Tempur-Pedic Reports Fourth Quarter and Full Year Earnings

-- Reports Fourth Quarter EPS of $0.38

-- Company Announces $100 Million Share Repurchase Program

Jan 26, 2010, 16:05 ET from Tempur-Pedic International Inc.

LEXINGTON, Ky., Jan. 26 /PRNewswire-FirstCall/ -- Tempur-Pedic International Inc. (NYSE: TPX), the leading manufacturer, marketer and distributor of premium mattresses and pillows worldwide, today announced financial results for the fourth quarter and year ended December 31, 2009. The Company also announced a $100 million share repurchase program and confirmed its financial guidance for 2010.

FOURTH QUARTER FINANCIAL SUMMARY

  • Earnings per share (EPS) were $0.38 per diluted share in the fourth quarter of 2009 as compared to adjusted EPS of $0.17 per diluted share in the fourth quarter of 2008. GAAP EPS in the fourth quarter of 2008 was $0.01, and reflects the $11.6 million tax provision related to the Company's repatriation of foreign earnings. The Company reported net income of $29.1 million for the fourth quarter of 2009 as compared to adjusted net income of $12.7 million in the fourth quarter of 2008. GAAP net income in the fourth quarter of 2008 was $1.1 million. For additional information regarding adjusted EPS and adjusted net income (which are non-GAAP measures), please refer to the reconciliation and other information included in the attached schedule.
  • Net sales increased 29% to $244.8 million in the fourth quarter of 2009 from $189.1 million in the fourth quarter of 2008. On a constant currency basis, net sales increased 24%. Net sales in the domestic segment increased 40%, while international segment net sales increased 15%. On a constant currency basis, international segment net sales increased 3%.  
  • Mattress sales increased 26% globally. Mattress sales increased 34% in the domestic segment and 12% in the international segment. On a constant currency basis, international mattress sales were essentially unchanged. Pillow sales increased 23% globally. Pillow sales increased 39% domestically and 13% internationally.

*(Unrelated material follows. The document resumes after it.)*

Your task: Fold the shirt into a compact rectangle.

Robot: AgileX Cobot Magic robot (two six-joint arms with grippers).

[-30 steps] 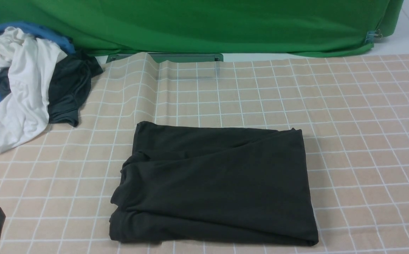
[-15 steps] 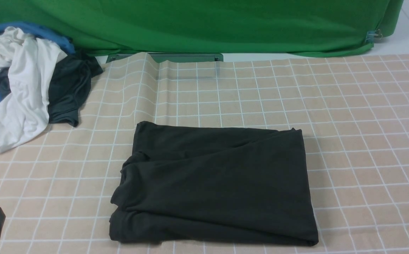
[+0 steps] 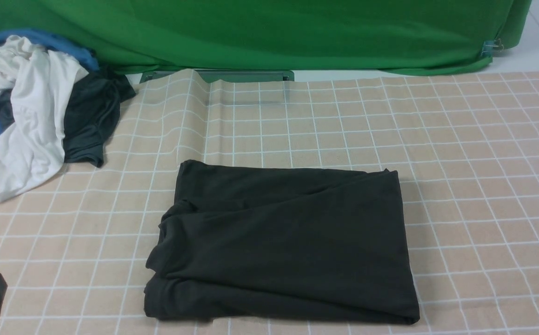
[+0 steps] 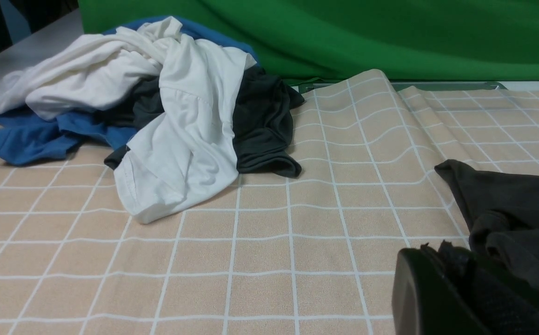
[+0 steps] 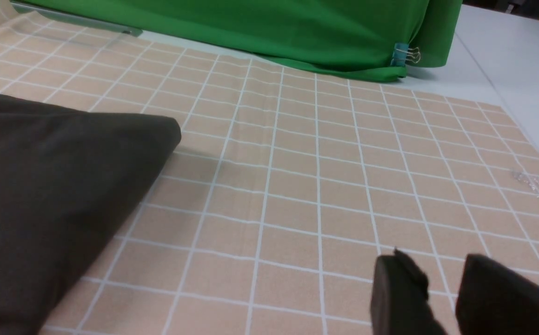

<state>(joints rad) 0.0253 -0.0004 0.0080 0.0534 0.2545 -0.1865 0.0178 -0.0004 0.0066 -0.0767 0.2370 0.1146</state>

On a constant currency basis, international pillow sales increased 1%.
  • Gross profit margin was 48.5% as compared to 43.0% in the fourth quarter of 2008. The gross profit margin increased as a result of improved efficiencies in manufacturing, lower commodity costs, fixed cost leverage related to higher production volumes and improved pricing, partially offset by geographic mix and new product introductions.
  • Operating profit margin was 19.3% as compared to 13.4% in the fourth quarter of 2008.
  • The Company generated $14.6 million of operating cash flow in the fourth quarter of 2009.  
  • During the quarter, the Company reduced Total debt by $17.5 million to $297.5 million. As of December 31, 2009, the Company's ratio of Funded debt to EBITDA was 1.68 times, well within the covenant in its credit facility, which requires that this ratio not exceed 3.00 times. For additional information about EBITDA and Funded debt (which are non-GAAP measures) please refer to the reconciliation and other information included in the attached schedule.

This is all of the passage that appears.